VibeLoft
Updated 2026-07-167 min read

A Practical Vibe Coding Workflow: From First Prompt to Accepted Change

A step-by-step vibe coding workflow used by experienced AI-assisted builders: framing intent, scoping tasks, reviewing diffs, running acceptance checks, and committing with confidence.

The failure mode: conversational drift

Most unproductive vibe coding sessions share one shape: a vague opening prompt, a plausible-looking first result, and then a long tail of corrections that each fix one symptom while quietly introducing another. Two hours later the diff is enormous, the builder can no longer say precisely what changed, and the honest move—throwing the session away—feels too expensive to take.

The root cause is not model quality. It is that the session never had a definition of done, so no result could ever be checked against one. Every improvement below is a way of preventing conversational drift before it starts, and none of them requires a specific tool.

Station one: frame intent in writing before opening the tool

Write three things down before prompting anything: the user-visible behavior you want, the things that must not change, and how you will know it worked. This takes five minutes and does more for output quality than any prompt template, because it forces you to discover the ambiguities in your own head while they are still cheap to resolve.

The “must not change” list is the underrated part. Agents optimize for satisfying the request in front of them; the regressions they cause are usually in behavior nobody mentioned. Naming your invariants—this endpoint stays backward compatible, this component keeps its public props, this query must not get slower—gives the agent constraints it can actually respect and gives you a review checklist for free.

Station two: scope tasks to the size of your verification budget

The right task size is not what the agent can generate—modern agents will happily attempt a whole feature—but what you can verify in one sitting. If you cannot review the resulting diff carefully in fifteen minutes, the task was too big. Split by observable behavior: one route, one command, one data migration, one component state.

Small scopes also make failure cheap. When a two-file change goes wrong, you discard it and rephrase. When a twenty-file change goes wrong, you face the sunk-cost trap that produces the drift described above. Experienced builders treat “discard and re-prompt with better framing” as a normal, fast move, not an admission of defeat.

Station three: give the agent real context, not vibes about context

Agents fail most often at the boundaries of what they can see. Point the tool at the actual files that define your conventions: the existing component the new one should imitate, the error-handling pattern the codebase already uses, the test file that shows how tests are structured here. “Follow the existing patterns” means nothing; “match how ProfileCard.jsx handles loading and error states” is executable.

Keep the context boundary explicit in the other direction too. Know what the tool can read and what leaves your machine; keep secrets out of prompts and out of files the agent can access. A workflow that is fast but leaks credentials is not a workflow, it is an incident report with a delay on it.

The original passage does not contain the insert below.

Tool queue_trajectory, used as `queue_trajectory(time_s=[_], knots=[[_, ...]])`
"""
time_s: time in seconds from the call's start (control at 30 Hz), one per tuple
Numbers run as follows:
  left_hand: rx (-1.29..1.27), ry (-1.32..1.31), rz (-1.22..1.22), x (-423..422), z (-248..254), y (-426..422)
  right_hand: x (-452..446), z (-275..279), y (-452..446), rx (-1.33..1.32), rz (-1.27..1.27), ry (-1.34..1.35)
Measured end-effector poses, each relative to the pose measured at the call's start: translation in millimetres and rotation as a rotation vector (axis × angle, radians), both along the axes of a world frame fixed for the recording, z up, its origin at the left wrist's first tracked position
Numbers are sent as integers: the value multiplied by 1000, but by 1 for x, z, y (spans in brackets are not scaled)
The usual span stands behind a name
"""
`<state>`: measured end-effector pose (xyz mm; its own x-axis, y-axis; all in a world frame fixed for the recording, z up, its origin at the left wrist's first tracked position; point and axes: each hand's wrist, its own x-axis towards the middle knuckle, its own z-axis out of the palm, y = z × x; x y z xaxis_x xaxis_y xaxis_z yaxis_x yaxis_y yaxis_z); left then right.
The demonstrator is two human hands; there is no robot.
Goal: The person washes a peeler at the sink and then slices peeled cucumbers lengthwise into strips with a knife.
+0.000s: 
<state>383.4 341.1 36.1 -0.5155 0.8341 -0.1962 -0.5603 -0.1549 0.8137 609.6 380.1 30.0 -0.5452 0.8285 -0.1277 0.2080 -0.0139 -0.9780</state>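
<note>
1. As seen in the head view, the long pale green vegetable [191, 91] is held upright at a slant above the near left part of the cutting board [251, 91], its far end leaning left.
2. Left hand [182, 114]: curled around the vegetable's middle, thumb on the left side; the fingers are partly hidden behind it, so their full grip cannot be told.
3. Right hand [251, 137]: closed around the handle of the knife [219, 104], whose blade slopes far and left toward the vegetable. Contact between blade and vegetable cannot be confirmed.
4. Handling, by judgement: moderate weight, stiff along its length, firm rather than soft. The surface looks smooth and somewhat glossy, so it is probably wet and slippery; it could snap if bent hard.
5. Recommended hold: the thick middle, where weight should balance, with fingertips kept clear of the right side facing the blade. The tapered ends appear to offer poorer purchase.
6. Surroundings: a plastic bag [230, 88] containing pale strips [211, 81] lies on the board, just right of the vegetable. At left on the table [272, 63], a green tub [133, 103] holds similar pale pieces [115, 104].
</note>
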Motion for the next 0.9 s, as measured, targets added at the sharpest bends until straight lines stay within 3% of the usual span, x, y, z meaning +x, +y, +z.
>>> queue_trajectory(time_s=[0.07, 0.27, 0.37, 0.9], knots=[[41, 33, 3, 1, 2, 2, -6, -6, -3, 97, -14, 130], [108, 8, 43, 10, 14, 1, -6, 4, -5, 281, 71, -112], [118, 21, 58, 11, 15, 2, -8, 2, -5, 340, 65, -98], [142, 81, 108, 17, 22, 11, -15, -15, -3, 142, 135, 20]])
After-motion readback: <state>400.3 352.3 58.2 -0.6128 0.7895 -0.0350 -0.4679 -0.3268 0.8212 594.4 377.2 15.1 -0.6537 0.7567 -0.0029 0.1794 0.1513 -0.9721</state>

Station four: review the diff as if a talented, hasty colleague wrote it

That is the accurate mental model: talented, fast, unfamiliar with your users, and slightly too eager to please. Read every line of the diff before running anything. You are looking for four things—unrequested changes, silently weakened error handling, hardcoded values where configuration existed, and duplication of logic that already lives elsewhere in the repository.

Reading agent diffs is also how you stay a competent maintainer of your own product. Builders who stop reading diffs discover six weeks later that they can no longer answer questions about their own codebase—which becomes painful exactly when a user files the first serious bug.

  • Reject any change you cannot explain to another person in one sentence.
  • Ask the agent to explain suspicious lines; a good explanation teaches you, a bad one catches a bug.
  • Keep commits atomic so any accepted change can be reverted alone.

Station five: accept against the criteria you wrote at station one

Run the checks you defined before generation: the new behavior works, the named invariants held, the relevant tests pass, and nothing in the “must not change” list moved. Only then commit—with a message that records the decision, not the tooling. Six months from now, “switch avatar uploads to direct-to-storage to cut server memory use” is useful history; “AI refactor” is noise.

Close the loop by writing down anything that surprised you: a prompt framing that worked unusually well, a failure mode worth avoiding, a convention the agent kept violating. Builders who share these notes in a community—as posts attached to real products other members can open—turn private trial-and-error into compounding, checkable knowledge. That exchange of working practice, more than any individual tool, is what makes a VibeCoding community worth belonging to.